User Rank: Apprentice
8/18/2012 | 5:10:06 PM
re: 'Secure' Cloud File Sync Is The Wrong Move
So you like DropBox and want those evil IT administrators and security people out of your way, I get it. In former columns you've shouted your dedication to the belief that user experience is the only business need or virtue.

It's obvious you don't understand the value of security at all. Too bad you're offering advice to business leaders who do need decent security. In fact many of their jobs depend on it. Hopefully, they won't make career-limiting moves based on your advice.

Eventually, real tools with a good user experience and decent security will prevail (think enterprise-managed private keys), and sloppy security schemes like DropBox's we-can-access-anything-we-want-whenever-we-want will fail. Until then, I have to hope people don't take you too seriously.
Andrew Hornback
Andrew Hornback,
User Rank: Apprentice
8/18/2012 | 1:54:21 AM
re: 'Secure' Cloud File Sync Is The Wrong Move
For what it's worth, one of the organizations that I used to work for was a small component of a much larger company and the much larger company defined security standards that we had to follow along with the various forms of compliance that we needed to handle.

At one of the quarterly IT leadership meetings, there was a presentation by the corporate information security guru about the product that all of the components were going to be using - storing data in the "private cloud" (although, back then we weren't visionaries and simply called it a co-location data center). After the demo, the discussion turned to other products that were available and the message was delivered that any other data storage facilities outside of the local security perimeter or the "private cloud" would lead to serious repercussions, including immediate termination. As a precedent, management had just terminated the ENTIRE IT staff of another component organization when it was found that they were using a commercially available, non approved solution.

Moral of the story - the data that most organizations have in their possession usually exceeds the worth of the organization and to trust that to an unvetted, insecure entity is corporate suicide.

Investigate these solutions, their vendors, the whole 9 yards. At this point in time, I always assume that any data that leaves my physical location is open and available to the rest of the world.

Andrew Hornback
InformationWeek Contributor
User Rank: Apprentice
8/17/2012 | 10:14:56 PM
re: 'Secure' Cloud File Sync Is The Wrong Move
Dropbox is a sharing tool built for the fast dissemination of information to large groups of people. SaaS products like virtual data rooms that promote security in comparison are built for storing and sharing sensitive information for a company or individual.

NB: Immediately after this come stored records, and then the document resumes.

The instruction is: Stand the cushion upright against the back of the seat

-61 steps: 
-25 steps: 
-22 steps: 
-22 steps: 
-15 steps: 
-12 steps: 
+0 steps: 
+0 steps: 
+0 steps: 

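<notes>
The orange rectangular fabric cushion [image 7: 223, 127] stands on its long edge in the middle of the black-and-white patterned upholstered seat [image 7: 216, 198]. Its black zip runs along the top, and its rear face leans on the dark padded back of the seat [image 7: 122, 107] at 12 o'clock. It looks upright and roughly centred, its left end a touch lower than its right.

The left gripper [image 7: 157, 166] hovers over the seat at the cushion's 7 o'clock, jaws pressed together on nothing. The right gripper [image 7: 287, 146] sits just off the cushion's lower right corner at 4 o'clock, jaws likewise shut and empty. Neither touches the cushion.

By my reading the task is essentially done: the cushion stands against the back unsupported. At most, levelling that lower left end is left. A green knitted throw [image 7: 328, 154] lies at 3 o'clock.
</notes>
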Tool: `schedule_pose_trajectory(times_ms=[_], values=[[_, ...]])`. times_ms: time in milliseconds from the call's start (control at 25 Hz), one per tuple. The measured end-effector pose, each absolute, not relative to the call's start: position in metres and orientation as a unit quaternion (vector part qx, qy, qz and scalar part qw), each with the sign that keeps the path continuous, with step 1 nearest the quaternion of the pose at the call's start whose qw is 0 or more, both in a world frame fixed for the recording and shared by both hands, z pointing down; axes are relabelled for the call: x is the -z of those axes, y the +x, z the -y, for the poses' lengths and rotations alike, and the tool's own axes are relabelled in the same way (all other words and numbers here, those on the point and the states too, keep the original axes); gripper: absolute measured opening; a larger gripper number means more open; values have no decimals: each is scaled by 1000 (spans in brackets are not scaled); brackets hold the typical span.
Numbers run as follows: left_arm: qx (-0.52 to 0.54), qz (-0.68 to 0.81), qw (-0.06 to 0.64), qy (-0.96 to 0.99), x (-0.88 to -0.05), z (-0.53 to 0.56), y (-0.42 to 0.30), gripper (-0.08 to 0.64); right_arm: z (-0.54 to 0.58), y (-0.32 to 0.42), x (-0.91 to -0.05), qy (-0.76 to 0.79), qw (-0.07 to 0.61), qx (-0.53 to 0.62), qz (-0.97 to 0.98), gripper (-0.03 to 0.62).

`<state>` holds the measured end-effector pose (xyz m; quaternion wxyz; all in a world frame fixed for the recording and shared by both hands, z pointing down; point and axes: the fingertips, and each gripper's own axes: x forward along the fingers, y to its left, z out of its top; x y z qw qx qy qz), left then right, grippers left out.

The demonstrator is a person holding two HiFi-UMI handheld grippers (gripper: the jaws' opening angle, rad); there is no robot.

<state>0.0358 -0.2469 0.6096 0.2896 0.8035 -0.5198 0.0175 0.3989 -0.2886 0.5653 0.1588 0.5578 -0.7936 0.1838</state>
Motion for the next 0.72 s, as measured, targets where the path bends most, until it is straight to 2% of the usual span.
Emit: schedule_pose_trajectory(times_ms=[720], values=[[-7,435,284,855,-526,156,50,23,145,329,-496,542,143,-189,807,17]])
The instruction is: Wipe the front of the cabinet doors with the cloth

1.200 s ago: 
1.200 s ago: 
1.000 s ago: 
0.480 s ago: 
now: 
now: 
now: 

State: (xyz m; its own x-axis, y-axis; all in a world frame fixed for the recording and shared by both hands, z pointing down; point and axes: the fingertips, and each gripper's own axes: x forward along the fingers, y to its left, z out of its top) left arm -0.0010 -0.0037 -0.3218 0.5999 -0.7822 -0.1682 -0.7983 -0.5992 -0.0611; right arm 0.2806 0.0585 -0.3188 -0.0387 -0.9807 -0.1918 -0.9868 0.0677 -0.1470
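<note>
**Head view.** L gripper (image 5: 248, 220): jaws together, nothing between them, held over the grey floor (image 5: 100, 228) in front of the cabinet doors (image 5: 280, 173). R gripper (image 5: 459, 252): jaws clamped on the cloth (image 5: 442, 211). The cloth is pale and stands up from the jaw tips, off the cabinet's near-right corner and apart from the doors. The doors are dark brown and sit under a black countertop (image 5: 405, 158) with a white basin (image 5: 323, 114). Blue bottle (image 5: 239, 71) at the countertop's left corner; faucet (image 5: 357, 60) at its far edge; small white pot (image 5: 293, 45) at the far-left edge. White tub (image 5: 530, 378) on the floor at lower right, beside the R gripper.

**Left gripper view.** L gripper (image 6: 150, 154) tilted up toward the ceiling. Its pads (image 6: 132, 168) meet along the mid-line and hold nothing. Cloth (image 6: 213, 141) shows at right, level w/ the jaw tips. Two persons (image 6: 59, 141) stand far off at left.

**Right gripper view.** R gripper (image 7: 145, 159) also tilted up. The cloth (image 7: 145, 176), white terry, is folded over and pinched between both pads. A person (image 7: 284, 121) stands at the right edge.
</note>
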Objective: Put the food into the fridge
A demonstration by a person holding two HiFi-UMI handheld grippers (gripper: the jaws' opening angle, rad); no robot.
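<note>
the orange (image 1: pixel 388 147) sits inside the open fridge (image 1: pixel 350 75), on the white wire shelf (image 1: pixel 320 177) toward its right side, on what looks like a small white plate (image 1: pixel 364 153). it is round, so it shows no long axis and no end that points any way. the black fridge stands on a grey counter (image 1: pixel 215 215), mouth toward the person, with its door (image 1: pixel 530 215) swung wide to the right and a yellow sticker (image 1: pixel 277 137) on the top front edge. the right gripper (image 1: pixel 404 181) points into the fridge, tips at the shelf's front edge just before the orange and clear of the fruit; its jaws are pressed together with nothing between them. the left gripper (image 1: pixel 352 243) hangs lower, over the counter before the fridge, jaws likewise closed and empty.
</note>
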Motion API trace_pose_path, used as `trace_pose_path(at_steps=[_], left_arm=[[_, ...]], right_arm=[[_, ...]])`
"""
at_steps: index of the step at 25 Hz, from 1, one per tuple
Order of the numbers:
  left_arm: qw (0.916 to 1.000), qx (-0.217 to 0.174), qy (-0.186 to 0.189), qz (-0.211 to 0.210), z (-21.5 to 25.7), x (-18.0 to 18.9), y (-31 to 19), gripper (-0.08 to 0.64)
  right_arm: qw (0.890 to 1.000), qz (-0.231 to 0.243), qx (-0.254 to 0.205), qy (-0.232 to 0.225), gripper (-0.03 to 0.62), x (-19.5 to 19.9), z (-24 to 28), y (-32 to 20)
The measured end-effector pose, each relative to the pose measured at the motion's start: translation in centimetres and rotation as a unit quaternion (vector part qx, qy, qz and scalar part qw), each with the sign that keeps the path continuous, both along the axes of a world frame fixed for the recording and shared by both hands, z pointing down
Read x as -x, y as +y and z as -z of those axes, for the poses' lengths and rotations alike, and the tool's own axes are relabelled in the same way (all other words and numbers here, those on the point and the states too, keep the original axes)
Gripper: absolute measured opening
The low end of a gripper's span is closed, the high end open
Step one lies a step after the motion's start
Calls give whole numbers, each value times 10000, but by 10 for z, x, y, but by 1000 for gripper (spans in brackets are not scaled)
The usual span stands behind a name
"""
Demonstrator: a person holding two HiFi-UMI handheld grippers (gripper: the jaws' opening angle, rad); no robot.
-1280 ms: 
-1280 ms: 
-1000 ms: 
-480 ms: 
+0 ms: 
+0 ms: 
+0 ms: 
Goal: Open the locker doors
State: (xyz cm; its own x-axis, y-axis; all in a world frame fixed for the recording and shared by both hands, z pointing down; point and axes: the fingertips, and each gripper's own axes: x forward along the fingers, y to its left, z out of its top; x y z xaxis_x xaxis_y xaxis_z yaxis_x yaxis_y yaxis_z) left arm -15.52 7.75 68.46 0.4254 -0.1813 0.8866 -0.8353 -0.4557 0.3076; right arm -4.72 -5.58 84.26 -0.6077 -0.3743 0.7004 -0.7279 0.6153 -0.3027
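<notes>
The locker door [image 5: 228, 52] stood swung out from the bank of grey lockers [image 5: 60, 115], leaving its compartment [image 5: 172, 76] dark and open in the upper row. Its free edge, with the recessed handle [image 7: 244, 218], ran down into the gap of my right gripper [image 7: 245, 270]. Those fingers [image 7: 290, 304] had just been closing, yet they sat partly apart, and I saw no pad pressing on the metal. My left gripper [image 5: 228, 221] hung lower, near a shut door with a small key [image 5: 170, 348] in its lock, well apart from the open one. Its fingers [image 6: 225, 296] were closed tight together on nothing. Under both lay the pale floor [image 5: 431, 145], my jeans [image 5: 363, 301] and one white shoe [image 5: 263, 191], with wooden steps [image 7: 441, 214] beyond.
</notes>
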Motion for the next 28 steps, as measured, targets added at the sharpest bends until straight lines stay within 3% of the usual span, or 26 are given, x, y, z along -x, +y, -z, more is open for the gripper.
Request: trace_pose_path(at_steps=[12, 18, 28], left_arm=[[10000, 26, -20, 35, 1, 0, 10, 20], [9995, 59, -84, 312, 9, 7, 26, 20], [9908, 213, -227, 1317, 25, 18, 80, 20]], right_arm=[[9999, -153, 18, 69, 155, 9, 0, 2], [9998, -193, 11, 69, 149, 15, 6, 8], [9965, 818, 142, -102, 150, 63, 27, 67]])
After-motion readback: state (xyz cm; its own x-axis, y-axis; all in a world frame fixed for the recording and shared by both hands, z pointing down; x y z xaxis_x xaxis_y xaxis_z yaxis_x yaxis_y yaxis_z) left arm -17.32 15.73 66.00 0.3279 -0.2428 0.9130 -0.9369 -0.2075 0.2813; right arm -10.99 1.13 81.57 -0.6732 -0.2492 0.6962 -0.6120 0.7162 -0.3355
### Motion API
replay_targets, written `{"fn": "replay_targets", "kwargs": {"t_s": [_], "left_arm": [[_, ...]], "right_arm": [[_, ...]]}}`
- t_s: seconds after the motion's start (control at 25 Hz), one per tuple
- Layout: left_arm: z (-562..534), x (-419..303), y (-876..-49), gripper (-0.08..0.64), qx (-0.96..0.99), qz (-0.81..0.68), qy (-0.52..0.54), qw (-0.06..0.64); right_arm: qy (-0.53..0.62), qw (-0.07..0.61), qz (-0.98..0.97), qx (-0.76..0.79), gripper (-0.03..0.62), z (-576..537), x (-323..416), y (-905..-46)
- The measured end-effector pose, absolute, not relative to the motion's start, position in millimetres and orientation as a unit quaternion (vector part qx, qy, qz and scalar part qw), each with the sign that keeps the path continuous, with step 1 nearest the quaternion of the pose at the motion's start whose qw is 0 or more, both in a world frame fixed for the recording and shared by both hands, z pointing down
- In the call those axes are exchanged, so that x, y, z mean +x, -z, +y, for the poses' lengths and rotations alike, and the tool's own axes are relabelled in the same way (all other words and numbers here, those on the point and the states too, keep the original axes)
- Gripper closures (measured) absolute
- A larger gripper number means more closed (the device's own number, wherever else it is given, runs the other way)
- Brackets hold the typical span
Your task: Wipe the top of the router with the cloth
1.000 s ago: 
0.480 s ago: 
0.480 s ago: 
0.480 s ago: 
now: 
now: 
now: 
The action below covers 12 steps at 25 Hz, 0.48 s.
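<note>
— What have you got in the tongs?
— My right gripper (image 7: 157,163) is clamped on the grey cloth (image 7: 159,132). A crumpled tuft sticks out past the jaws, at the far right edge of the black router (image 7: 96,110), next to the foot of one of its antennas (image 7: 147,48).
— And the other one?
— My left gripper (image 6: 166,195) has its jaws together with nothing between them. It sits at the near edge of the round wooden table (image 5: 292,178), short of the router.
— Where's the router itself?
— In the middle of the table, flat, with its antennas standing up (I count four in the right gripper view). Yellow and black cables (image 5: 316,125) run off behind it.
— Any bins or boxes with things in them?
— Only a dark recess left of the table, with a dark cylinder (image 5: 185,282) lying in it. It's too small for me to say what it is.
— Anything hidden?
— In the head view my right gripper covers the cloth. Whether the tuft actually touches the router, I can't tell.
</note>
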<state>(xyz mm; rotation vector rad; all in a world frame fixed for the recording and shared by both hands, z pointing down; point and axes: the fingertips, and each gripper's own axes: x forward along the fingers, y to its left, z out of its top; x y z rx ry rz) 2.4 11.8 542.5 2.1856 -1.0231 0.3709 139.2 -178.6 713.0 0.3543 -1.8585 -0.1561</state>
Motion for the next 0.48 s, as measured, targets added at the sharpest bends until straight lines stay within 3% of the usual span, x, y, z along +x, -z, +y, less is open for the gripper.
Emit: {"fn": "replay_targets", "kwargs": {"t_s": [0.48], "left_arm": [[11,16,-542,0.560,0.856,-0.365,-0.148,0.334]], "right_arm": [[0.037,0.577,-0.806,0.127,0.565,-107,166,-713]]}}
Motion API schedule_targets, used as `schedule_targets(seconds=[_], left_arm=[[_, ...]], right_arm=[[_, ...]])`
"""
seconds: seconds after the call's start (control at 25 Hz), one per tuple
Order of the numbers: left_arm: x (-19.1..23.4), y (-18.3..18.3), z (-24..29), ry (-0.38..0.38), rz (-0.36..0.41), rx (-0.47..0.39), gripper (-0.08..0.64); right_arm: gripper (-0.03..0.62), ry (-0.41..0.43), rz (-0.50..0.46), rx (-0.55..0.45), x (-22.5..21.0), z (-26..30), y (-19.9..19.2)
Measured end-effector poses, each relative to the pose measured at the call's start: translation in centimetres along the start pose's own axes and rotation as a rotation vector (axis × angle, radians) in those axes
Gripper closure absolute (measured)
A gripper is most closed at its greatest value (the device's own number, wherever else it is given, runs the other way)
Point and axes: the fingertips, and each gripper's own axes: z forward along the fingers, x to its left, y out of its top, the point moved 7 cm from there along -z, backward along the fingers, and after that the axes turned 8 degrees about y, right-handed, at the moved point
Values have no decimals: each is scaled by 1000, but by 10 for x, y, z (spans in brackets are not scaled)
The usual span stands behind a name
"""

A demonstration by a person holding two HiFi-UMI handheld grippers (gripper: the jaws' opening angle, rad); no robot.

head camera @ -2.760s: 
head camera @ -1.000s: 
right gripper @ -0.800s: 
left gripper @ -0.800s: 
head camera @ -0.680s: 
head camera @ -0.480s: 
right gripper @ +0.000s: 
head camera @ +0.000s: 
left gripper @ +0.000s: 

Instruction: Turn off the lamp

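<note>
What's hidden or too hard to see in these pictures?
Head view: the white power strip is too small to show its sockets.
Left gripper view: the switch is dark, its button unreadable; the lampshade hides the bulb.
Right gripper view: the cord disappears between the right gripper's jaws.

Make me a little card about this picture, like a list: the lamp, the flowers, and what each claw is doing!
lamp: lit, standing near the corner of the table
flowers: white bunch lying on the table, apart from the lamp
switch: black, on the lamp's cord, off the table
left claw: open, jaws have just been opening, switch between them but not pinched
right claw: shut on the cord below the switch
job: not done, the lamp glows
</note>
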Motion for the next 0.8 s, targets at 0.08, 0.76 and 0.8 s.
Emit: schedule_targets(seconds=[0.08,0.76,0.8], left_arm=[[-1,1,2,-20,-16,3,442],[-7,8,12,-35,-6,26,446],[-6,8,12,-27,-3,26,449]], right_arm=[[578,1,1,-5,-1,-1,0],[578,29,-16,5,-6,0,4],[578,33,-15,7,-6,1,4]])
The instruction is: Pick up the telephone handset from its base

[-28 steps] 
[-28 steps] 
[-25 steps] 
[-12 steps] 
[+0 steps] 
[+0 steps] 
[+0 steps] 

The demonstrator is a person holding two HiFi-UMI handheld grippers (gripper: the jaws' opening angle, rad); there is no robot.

The products are built for two different purposes but unfortunately many businesses decide to go with services like Dropbox and the like because they are free. When you go with a free service you are not getting the same security level as a paid service specifically built for secure document retention. Unfortunately, most companies ignore the threat of security breaches and make decisions with, "that could never happen to me" in mind. The outcome of an information leak can be devastating to a company and Dropbox has had more than one occasion when a large security breach has caused accounts to be compromised and vulnerable.

I agree that IT and finance professionals should do their due diligence when looking for a service to use for their company - it is important to know what security measures are in place. When these companies do the research, they will see that there are a lot of other products out there with much higher security standards than Dropbox.

All that being said, if you want to share promotional items, or photos with friends, Dropbox is a fun easy system to use and it's free!